### Exercise
Please copy the data below exactly, from its first line through the line holding "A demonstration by", and skip the pictures.

* * * * *

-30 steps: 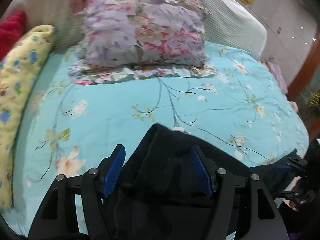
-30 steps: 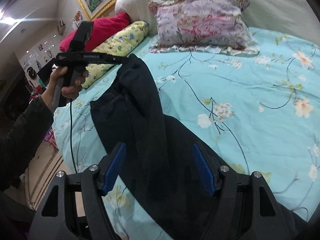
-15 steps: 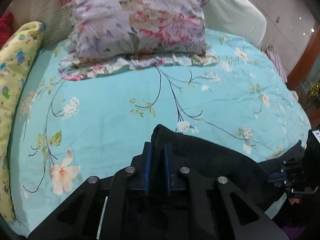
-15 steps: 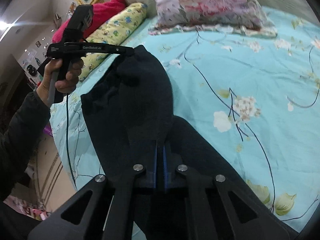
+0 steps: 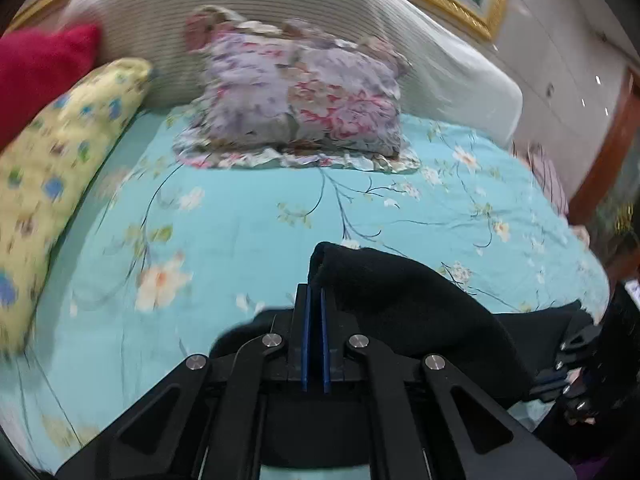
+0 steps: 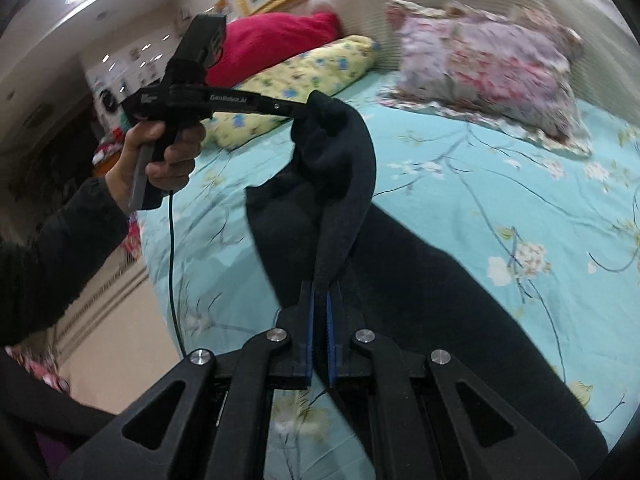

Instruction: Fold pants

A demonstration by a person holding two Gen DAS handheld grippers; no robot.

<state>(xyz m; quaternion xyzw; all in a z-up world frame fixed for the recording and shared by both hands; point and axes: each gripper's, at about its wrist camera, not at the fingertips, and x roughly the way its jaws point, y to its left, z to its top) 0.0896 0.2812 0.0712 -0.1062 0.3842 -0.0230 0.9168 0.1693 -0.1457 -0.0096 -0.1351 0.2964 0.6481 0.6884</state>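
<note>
The black pants [image 6: 432, 280] lie across the near part of the bed, with one end lifted off it. My left gripper [image 5: 314, 300] is shut on a raised corner of the pants [image 5: 392, 296]. It also shows in the right wrist view [image 6: 304, 109], held by a hand and pinching the top of the lifted cloth. My right gripper [image 6: 319, 304] is shut on the edge of the same lifted end, lower down. The cloth hangs slack between the two grippers. The right gripper shows at the right edge of the left wrist view [image 5: 560, 368].
The bed has a turquoise floral sheet [image 5: 248, 220]. A floral pillow [image 5: 304, 100] lies at the head, a yellow pillow [image 5: 52, 152] and a red cushion [image 5: 36, 68] to the left. The pale headboard [image 5: 280, 8] curves behind. The floor [image 6: 120, 320] lies beside the bed.
Both grippers were open around the pants a second ago and have since shut on the cloth. They have lifted that end off the bed, the left one higher.
</note>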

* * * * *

### Solution for this task
-30 steps: 
-30 steps: 
-15 steps: 
-15 steps: 
+0 steps: 
+0 steps: 

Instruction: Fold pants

A demonstration by a person holding two Gen DAS handheld grippers; no robot.

Nothing remains to be added to the answer.